Gallo described his former friend as an “interesting fellow” with a “fixed obsession.”
In response to the claim that HIV isn’t the cause, Gallo said simply: “There is more evidence that this virus causes AIDS than there is of any cause of any human disease.”
A push toward a vaccine
Gallo never has shied away from the complex or the controversial, and his approach to a vaccine is no different.
The prevailing scientific dogma has been approaching the vaccine as a cellular mechanism, which essentially kills cells after they are infected, rather than as an antibody that catches the virus before it makes it into the cells, said Blattner, who has collaborated with Gallo since 1974.
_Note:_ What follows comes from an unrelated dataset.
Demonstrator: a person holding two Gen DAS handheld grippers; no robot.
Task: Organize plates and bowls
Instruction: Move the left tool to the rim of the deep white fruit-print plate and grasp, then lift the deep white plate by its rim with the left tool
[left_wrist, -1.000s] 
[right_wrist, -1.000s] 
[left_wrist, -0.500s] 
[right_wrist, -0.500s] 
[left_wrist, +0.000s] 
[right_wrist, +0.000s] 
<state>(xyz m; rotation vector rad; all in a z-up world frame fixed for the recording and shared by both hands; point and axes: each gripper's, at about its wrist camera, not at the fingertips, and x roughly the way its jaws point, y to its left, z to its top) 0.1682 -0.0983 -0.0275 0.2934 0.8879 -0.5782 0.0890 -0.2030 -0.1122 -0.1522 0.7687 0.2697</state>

“A research track he has been pursuing for 10 years is starting to come to fruition, which grows out of the belief that an effective vaccine has to stop the enemy at the gate,” Blattner said.
If the virus isn’t caught early, before it invades the cell, the “damage is significant,” he added.
Vaccine trials have failed because the approach is flawed, Gallo said.
“I don’t think they have been science based [or] evidence based,” he said.
Researchers have yet to solve the problem of keeping the vaccine constant, continuing to respond to the spreading virus, but Gallo remains hopeful that safety trials could begin next year or in 2010.
Just as Gallo was ridiculed for his finding of the first human retrovirus, he too has been ridiculed for his notion that a vaccine can be developed that stops HIV “at the gate,” Blattner said.
“He has the ability to transcend public opinion and dogma and go for an answer that is more significant because it takes so long to get there,” Blattner said. “When you challenge dogma you make enemies.”
Dr. Robert Charles Gallo
- Born: March, 23, 1937 in Waterbury, Conn.
- Occupation: Director of the Institute of Human Virology at the University of Maryland School of Medicine, co-discovered that HIV is the virus that causes AIDS
- Family: Married with three children
- Education: Bachelor’s degree in biology from Providence College in Rhode Island and medical degree from Jefferson Medical College in Philadelphia
- Honors: Holds 19 honorary doctorates, has written more than 1,600 papers and the book “Virus Hunting — AIDS, Cancer & the Human Retrovirus: A Story of Scientific Discovery”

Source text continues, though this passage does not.